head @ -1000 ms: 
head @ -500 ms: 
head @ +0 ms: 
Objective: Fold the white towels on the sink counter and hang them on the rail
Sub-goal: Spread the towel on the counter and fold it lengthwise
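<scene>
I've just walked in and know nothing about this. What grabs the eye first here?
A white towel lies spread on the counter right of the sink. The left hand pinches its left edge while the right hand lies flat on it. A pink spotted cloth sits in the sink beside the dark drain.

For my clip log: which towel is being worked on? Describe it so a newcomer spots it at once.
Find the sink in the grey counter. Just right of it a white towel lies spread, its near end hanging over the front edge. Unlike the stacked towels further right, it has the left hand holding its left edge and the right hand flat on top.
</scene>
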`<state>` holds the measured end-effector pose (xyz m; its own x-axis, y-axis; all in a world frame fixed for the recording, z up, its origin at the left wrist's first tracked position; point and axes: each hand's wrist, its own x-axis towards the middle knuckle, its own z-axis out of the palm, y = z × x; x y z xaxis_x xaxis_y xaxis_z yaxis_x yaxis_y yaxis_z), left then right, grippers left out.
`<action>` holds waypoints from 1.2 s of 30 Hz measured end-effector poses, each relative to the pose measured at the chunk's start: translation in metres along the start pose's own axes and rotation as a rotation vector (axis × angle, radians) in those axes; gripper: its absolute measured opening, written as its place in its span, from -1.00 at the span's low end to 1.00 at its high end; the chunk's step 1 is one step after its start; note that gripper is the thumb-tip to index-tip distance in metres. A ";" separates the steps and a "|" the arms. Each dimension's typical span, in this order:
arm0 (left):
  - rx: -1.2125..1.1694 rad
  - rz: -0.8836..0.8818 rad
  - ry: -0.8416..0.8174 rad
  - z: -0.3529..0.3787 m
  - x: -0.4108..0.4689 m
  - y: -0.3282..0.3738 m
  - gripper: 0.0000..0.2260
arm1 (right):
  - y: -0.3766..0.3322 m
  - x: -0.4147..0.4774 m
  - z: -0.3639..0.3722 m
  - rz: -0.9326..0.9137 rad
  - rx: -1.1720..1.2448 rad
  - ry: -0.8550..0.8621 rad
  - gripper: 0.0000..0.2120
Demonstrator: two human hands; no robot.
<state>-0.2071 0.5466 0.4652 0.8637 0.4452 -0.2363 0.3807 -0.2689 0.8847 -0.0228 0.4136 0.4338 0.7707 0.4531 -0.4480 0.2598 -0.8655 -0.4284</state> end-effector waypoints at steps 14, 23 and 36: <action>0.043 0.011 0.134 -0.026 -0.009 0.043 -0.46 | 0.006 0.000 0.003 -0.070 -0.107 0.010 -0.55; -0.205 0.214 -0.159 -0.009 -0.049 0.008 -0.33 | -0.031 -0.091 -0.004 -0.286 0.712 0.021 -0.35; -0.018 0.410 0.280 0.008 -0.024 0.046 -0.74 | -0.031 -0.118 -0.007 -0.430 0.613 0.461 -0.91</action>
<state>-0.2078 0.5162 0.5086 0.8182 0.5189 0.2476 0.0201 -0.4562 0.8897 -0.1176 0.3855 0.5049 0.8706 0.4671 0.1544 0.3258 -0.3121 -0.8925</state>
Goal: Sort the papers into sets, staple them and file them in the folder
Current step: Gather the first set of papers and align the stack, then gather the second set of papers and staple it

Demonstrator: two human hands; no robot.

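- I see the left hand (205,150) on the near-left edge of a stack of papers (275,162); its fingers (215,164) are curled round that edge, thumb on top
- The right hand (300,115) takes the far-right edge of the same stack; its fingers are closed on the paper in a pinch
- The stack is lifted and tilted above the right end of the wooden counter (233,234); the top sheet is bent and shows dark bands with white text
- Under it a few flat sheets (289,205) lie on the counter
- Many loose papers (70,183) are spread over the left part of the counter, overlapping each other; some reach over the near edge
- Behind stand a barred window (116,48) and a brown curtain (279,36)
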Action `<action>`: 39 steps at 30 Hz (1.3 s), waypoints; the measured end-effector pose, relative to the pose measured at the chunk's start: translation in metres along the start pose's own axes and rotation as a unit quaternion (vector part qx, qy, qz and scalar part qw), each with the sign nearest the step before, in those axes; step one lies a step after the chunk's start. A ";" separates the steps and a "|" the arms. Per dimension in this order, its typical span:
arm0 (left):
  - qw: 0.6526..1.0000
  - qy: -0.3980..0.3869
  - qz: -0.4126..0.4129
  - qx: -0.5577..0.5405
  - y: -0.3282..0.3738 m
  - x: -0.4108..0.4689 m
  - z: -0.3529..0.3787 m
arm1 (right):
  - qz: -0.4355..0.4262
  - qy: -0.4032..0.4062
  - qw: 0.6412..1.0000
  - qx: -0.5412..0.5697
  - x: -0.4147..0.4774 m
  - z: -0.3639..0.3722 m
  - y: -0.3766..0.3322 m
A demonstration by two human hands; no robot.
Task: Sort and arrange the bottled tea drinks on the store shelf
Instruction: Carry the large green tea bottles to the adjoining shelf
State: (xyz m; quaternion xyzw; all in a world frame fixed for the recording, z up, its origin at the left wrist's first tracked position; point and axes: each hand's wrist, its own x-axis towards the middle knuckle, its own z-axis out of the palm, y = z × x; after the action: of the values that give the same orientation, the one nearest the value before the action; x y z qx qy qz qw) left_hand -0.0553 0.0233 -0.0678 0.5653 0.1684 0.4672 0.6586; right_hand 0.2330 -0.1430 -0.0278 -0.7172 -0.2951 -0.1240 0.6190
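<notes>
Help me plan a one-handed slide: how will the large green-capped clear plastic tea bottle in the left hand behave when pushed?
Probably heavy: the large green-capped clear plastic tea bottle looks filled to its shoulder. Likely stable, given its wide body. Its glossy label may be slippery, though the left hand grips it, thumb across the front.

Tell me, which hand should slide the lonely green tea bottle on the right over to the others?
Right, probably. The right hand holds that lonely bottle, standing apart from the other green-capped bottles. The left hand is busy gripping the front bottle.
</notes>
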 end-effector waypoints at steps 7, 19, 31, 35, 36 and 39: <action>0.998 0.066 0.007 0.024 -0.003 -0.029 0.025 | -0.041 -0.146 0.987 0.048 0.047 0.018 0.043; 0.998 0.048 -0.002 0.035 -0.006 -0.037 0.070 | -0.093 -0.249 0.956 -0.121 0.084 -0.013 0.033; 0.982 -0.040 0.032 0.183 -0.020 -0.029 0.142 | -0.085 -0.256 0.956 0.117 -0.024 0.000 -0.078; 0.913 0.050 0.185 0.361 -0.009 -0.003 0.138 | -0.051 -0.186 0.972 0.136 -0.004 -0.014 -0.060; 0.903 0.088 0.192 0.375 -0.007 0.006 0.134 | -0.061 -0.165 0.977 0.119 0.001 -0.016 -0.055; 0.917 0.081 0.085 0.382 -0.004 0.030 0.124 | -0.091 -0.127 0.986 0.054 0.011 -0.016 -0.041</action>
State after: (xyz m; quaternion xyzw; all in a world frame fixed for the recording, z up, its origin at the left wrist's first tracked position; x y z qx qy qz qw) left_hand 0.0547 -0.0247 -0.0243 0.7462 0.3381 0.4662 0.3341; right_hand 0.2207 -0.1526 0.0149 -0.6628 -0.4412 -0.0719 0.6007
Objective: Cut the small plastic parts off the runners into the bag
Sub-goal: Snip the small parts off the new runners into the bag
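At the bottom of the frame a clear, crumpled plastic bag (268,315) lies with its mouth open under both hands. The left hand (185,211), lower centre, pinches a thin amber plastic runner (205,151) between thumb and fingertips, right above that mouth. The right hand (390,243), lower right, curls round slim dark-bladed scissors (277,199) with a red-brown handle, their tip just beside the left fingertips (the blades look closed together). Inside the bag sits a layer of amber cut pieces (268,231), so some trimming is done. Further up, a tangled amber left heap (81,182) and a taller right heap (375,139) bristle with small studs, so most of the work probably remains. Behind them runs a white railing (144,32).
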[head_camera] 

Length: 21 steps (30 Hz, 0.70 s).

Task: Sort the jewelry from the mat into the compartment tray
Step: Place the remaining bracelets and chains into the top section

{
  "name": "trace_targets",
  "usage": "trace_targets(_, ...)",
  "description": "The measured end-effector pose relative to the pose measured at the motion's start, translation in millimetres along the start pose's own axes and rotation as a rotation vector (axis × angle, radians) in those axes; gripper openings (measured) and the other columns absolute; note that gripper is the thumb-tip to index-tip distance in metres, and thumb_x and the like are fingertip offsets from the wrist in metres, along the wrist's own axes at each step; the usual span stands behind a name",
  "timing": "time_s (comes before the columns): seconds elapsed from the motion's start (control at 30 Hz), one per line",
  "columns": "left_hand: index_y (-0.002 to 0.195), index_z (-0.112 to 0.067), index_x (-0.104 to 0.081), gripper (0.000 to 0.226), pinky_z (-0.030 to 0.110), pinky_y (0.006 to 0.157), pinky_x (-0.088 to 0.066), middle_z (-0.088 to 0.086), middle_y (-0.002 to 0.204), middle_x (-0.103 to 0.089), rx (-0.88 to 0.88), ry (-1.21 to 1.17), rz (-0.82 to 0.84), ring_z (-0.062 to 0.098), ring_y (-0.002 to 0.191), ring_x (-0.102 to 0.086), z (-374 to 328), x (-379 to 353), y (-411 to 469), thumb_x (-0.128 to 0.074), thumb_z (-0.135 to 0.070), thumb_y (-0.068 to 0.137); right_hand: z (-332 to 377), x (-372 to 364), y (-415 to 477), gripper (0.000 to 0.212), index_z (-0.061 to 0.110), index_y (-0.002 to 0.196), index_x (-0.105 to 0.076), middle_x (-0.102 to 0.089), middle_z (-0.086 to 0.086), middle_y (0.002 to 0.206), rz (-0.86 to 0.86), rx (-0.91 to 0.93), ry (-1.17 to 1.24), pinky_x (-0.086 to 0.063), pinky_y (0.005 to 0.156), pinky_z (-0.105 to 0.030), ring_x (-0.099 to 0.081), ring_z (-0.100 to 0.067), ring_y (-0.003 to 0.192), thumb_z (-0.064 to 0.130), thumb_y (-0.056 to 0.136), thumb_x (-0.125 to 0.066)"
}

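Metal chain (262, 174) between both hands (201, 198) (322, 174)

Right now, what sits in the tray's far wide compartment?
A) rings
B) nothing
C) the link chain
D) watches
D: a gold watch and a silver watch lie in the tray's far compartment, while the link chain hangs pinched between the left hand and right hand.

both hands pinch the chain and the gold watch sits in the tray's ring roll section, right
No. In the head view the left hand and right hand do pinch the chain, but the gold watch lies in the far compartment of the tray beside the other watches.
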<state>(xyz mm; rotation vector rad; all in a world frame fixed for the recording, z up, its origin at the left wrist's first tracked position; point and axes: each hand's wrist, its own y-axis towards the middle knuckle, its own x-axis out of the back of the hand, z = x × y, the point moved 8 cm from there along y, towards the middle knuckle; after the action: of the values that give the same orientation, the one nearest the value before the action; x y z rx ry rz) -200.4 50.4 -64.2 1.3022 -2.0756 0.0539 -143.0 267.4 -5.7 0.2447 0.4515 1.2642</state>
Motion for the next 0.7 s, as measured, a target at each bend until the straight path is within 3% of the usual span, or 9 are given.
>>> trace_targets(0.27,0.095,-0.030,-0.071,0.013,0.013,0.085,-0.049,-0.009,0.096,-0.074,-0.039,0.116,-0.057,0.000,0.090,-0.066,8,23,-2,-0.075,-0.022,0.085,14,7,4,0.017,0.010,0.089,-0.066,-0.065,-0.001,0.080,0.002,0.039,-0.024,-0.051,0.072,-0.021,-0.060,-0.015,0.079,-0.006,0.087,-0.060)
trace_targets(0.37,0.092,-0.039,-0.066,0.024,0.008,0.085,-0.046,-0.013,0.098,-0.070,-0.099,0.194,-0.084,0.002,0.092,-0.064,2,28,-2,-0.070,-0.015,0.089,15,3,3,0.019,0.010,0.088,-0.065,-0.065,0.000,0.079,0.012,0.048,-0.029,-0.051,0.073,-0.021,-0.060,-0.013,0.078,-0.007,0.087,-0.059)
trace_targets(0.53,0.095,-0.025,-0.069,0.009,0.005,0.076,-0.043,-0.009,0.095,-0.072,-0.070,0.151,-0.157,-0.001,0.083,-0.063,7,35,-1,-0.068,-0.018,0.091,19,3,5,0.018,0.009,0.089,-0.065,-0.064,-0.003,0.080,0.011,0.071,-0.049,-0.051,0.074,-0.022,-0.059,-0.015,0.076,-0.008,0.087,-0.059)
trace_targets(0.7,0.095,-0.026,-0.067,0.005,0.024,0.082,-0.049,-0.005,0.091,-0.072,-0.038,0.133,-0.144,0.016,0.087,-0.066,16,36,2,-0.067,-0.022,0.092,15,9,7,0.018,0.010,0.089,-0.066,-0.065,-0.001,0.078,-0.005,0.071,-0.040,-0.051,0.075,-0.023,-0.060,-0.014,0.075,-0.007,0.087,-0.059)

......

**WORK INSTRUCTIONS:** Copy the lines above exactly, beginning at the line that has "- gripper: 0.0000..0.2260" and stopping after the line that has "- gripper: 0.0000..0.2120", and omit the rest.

**RESULT:**
  - gripper: 0.0000..0.2260
arm1 (right):
  - y: -0.3766..0.3322 m
  - x: -0.4147..0.4774 m
  - z: -0.3639..0.3722 m
  - rz: -0.9326..0.9137 rad
  - rx: -1.1720..1.2448 rad
  - ry: -0.8550..0.8621 rad
  - gripper: 0.0000..0.2120

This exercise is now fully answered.